今話題の中心となっているのは、数ヶ月前に来日した、ヨーロッパの小国・サブリナ公国のアン王女である。
中森青子は、声を掛けられて、グラビアに見入る。

「そうね、快斗が目をハート型にして見入ってたもんね」

青子は数ヶ月前の事を思い出して、ちょっと拗ねた様に言った。
青子の大好きな幼馴染の男の子は、黒羽快斗と言って、手品が得意な事以外は、ごく普通の男子高校生(と青子は思っている)である。
快斗は青子の気も知らず、健全な高校生らしく(?)、可愛い女の子が大好きで、助平で、更衣室を覗いたり、女の子のパンツを覗いたり、などの悪戯ばかりをしている。
快斗には未だに彼女は居らず、特定の相手に大きく関心を持つことは殆どなかった。
それが数ヶ月前、アン王女の写真を新聞で見た時は、かなり大きく心が動いた様子だった。
王女だから、一介の高校生に手が届くような存在ではないけれど、快斗が大きく関心を示したらしい事に、青子は少なからず動揺した。
そのアン王女が来日した時、王女の持っているヨーロッパ最大のダイヤ「パリの太陽はいっぱい」が、「平成のルパン」との異名を持つ怪盗キッドに狙われるという事件が起こった。
サブリナ警察の精鋭が守りきれなかったそれを、日本警察・捜査2課の中森警部が取り戻し、怪盗キッドは初黒星を喫した。
青子は、その中森警部の娘である。

「髪の色や目の色は間違いなく白人系統なのに、顔立ちは何となく、アジアにも居そうな感じじゃない?美人だけどさ」
「そうそう、なんかエキゾチックな感じだよねえ」
「んー、でもさあ、なんかどっかで見た事あるような気がするのよね」
「そりゃあ、前に雑誌かテレビで見たんじゃないの?」
「そんなんじゃなくってえ、もっと身近なところで」

白黒ページの写真を見ていた、青子の親友・恵子が、あっと声をあげた。

「だってほら、アン王女って、青子に似てるよ!」

女子が一斉に青子を見た。

「ほんとだー、青子、そっくりよ!」

これには青子も驚いてしまった。
恵子が指差した写真を見ると、確かに我ながら似てると思う。
カラーだと、金髪と青い目の印象が強くて気付かなかったが。

『でも快斗、いっつも青子の事はブスブスって言ってたくせに、髪と目の色が違うだけで、可愛く見えちゃうわけ?それって何か、ひどくない!?』

快斗は、大体が女の子には優しいのに、青子にはいつも意地が悪い。
青子の方だって、意地を張ってしまって快斗とは喧嘩ばかりしてしまうのだが、時々、どうしようもなく、切なく悲しくなる事がある。

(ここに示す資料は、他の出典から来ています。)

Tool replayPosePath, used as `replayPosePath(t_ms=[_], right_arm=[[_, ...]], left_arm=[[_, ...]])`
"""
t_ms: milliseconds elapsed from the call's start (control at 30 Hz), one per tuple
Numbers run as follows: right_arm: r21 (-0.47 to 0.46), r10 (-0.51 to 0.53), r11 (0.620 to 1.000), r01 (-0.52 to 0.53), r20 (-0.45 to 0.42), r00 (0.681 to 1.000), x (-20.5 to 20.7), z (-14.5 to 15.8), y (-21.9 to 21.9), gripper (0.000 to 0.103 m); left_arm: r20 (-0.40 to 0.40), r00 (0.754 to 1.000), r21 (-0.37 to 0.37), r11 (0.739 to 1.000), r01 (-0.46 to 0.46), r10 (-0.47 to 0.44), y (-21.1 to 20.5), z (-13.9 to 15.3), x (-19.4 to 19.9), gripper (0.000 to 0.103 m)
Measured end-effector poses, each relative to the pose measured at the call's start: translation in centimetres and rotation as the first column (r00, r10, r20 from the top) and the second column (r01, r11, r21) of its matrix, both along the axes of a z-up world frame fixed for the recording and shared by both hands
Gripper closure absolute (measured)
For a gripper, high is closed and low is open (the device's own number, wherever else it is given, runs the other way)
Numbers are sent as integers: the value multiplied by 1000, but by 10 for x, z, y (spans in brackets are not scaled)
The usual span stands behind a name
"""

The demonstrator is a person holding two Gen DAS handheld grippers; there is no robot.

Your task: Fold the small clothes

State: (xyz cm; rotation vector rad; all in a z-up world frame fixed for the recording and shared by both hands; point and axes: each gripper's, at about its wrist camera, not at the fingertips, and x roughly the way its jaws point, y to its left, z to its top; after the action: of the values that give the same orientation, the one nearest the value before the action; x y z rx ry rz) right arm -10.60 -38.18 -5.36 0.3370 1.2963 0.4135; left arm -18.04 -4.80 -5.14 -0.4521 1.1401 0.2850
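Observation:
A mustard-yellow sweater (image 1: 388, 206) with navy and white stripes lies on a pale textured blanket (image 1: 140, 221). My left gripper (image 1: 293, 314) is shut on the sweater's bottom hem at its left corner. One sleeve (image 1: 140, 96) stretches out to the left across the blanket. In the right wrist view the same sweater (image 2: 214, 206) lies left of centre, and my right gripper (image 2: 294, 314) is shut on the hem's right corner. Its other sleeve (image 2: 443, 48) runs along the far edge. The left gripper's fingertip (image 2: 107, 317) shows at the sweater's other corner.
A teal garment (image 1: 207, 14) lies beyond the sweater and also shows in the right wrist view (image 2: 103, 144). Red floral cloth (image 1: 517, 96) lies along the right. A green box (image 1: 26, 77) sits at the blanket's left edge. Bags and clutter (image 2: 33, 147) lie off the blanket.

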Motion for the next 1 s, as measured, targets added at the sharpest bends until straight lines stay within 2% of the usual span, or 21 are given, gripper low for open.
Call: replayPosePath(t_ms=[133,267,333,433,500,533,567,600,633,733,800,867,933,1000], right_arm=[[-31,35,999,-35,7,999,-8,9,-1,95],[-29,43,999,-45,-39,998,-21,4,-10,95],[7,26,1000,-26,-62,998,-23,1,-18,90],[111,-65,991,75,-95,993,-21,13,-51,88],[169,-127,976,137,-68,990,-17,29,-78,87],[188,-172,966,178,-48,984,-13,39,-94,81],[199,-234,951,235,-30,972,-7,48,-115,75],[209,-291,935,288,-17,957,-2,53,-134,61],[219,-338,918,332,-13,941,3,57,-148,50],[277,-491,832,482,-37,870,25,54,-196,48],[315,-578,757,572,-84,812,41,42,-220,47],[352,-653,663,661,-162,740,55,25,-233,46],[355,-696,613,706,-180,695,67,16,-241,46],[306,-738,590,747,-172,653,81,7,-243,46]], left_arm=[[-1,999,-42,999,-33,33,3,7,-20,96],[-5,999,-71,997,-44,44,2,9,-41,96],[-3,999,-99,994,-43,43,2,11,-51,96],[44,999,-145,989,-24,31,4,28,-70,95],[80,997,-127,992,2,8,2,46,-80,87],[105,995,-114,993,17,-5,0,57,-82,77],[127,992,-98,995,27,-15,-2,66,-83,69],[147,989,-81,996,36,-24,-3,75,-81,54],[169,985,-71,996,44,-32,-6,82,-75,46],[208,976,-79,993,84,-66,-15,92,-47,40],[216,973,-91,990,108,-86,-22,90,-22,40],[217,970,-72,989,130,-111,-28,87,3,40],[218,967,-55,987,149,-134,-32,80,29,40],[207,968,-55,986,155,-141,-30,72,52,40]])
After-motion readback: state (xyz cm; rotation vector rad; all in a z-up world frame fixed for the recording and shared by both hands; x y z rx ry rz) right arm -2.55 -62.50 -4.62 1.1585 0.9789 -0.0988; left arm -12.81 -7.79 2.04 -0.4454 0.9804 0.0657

『快斗に、青子の事特別だって思って欲しいっていうのは、無理な望みなのかな・・・』

青子は切なそうな瞳で、教室の向こうの方で他の男子とふざけ合っている快斗の姿を見詰めた。


  ☆☆☆


その夜、キッドは予告しておいた仕事を手際よく済ませたが、宝石の傍にあったカードが自分を誘い出す暗号になっているのに気付き、その暗号を解いて指定された場所へとやって来たのだった。
罠かも知れないと思ったが、解いた暗号の差出人が、「あなたの王女より」となっていたため、いささか好奇心を刺激されたのだった。

そして出向いた場所は、サブリナ公国大使館の屋上。
そこには、かって唯一怪盗キッドが黒星を喫した、サブリナ公国のアン王女が待っていた。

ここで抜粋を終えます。